> **Your instructions**: Give back every record precisely.

(Available data begins)

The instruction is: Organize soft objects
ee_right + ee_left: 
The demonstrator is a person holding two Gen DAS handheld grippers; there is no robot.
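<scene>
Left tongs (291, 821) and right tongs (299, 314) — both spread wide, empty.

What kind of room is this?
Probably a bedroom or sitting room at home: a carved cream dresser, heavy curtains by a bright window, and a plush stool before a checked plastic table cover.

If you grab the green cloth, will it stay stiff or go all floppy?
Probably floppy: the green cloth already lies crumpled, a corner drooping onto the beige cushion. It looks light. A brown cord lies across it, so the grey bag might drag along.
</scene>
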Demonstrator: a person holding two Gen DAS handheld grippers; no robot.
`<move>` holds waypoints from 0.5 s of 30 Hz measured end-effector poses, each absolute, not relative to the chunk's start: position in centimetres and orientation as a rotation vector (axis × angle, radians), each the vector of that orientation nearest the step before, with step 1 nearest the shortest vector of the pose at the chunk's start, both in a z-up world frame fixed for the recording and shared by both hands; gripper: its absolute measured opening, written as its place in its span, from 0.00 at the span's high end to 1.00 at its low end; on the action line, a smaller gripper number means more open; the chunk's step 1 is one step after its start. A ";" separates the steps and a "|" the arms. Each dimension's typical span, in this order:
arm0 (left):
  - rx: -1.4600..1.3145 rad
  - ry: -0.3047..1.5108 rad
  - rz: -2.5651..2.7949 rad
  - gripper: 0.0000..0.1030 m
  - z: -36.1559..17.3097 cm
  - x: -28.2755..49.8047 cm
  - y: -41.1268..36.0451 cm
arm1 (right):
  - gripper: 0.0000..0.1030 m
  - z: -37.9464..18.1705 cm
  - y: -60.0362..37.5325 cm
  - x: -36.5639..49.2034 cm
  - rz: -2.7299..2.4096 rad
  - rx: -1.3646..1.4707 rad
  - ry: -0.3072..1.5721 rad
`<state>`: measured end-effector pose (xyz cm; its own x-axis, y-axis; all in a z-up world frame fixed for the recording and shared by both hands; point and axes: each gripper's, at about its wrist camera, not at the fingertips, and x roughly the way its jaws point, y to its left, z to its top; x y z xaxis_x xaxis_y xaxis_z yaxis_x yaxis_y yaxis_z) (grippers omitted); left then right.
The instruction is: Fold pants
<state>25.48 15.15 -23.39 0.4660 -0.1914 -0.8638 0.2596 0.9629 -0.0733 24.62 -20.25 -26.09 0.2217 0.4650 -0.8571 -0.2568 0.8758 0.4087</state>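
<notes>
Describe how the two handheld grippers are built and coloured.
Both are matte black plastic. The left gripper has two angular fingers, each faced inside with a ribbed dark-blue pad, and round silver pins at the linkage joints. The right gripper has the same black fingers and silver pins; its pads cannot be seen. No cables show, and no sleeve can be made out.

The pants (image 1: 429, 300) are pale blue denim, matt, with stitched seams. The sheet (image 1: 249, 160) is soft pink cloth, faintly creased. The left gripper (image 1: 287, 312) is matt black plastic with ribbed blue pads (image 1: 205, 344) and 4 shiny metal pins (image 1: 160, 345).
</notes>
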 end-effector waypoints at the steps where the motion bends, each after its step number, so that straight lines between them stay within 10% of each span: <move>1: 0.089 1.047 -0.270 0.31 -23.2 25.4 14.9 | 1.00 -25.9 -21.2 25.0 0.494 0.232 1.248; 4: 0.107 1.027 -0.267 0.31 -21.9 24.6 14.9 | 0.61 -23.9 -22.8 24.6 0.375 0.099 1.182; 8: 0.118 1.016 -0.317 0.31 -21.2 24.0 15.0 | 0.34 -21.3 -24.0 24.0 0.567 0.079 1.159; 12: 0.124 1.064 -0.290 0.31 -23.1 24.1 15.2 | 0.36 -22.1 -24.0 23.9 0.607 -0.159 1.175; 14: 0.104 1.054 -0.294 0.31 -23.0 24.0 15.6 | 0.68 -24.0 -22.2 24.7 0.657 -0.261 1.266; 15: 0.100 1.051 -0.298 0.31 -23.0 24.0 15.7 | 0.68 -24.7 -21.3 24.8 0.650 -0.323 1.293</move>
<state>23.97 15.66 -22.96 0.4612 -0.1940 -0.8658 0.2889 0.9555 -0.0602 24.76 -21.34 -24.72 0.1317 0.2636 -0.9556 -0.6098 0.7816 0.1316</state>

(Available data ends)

> **Answer to the problem**:
The instruction is: Organize soft objects
ee_right + ee_left: 
The demonstrator is a person holding two Gen DAS handheld grippers; there is no robot.
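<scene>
Left tongs (291, 821) and right tongs (299, 314) — both spread wide, empty.

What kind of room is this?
Probably a bedroom or sitting room at home: a carved cream dresser, heavy curtains by a bright window, and a plush stool before a checked plastic table cover.

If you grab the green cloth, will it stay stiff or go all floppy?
Probably floppy: the green cloth already lies crumpled, a corner drooping onto the beige cushion. It looks light. A brown cord lies across it, so the grey bag might drag along.
</scene>
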Demonstrator: a person holding two Gen DAS handheld grippers; no robot.
`<move>` holds waypoints from 0.5 s of 30 Hz measured end-effector poses, each absolute, not relative to the chunk's start: position in centimetres and orientation as a rotation vector (axis × angle, radians), each the vector of that orientation nearest the step before, with step 1 nearest the shortest vector of the pose at the chunk's start, both in a z-up world frame fixed for the recording and shared by both hands; gripper: its absolute measured opening, written as its place in its span, from 0.00 at the span's high end to 1.00 at its low end; on the action line, a smaller gripper number means more open; the chunk's step 1 is one step after its start. A ";" separates the steps and a "|" the arms. Each dimension's typical span, in this order:
arm0 (left):
  - rx: -1.4600..1.3145 rad
  - ry: -0.3047..1.5108 rad
  - rz: -2.5651..2.7949 rad
  - gripper: 0.0000..0.1030 m
  - z: -36.1559..17.3097 cm
  - x: -28.2755..49.8047 cm
  - y: -41.1268..36.0451 cm
arm1 (right):
  - gripper: 0.0000..0.1030 m
  - z: -37.9464..18.1705 cm
  - y: -60.0362..37.5325 cm
  - x: -36.5639..49.2034 cm
  - rz: -2.7299..2.4096 rad
  - rx: -1.3646..1.4707 rad
  - ry: -0.3072..1.5721 rad
`<state>`: measured end-effector pose (xyz cm; its own x-axis, y-axis; all in a z-up world frame fixed for the recording and shared by both hands; point and axes: each gripper's, at about its wrist camera, not at the fingertips, and x roughly the way its jaws point, y to its left, z to its top; x y z xaxis_x xaxis_y xaxis_z yaxis_x yaxis_y yaxis_z) (grippers omitted); left then right.
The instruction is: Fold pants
<state>25.48 15.15 -23.39 0.4660 -0.1914 -0.8638 0.2596 0.9629 -0.0733 24.62 -20.25 -26.09 0.2217 0.4650 -0.8571 -0.2568 0.8758 0.4087</state>
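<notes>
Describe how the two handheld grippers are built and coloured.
Both are matte black plastic. The left gripper has two angular fingers, each faced inside with a ribbed dark-blue pad, and round silver pins at the linkage joints. The right gripper has the same black fingers and silver pins; its pads cannot be seen. No cables show, and no sleeve can be made out.

The pants (image 1: 429, 300) are pale blue denim, matt, with stitched seams. The sheet (image 1: 249, 160) is soft pink cloth, faintly creased. The left gripper (image 1: 287, 312) is matt black plastic with ribbed blue pads (image 1: 205, 344) and 4 shiny metal pins (image 1: 160, 345).
</notes>
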 end-effector waypoints at the steps where the motion bends, each after its step number, so that straight lines between them stay within 10% of each span: <move>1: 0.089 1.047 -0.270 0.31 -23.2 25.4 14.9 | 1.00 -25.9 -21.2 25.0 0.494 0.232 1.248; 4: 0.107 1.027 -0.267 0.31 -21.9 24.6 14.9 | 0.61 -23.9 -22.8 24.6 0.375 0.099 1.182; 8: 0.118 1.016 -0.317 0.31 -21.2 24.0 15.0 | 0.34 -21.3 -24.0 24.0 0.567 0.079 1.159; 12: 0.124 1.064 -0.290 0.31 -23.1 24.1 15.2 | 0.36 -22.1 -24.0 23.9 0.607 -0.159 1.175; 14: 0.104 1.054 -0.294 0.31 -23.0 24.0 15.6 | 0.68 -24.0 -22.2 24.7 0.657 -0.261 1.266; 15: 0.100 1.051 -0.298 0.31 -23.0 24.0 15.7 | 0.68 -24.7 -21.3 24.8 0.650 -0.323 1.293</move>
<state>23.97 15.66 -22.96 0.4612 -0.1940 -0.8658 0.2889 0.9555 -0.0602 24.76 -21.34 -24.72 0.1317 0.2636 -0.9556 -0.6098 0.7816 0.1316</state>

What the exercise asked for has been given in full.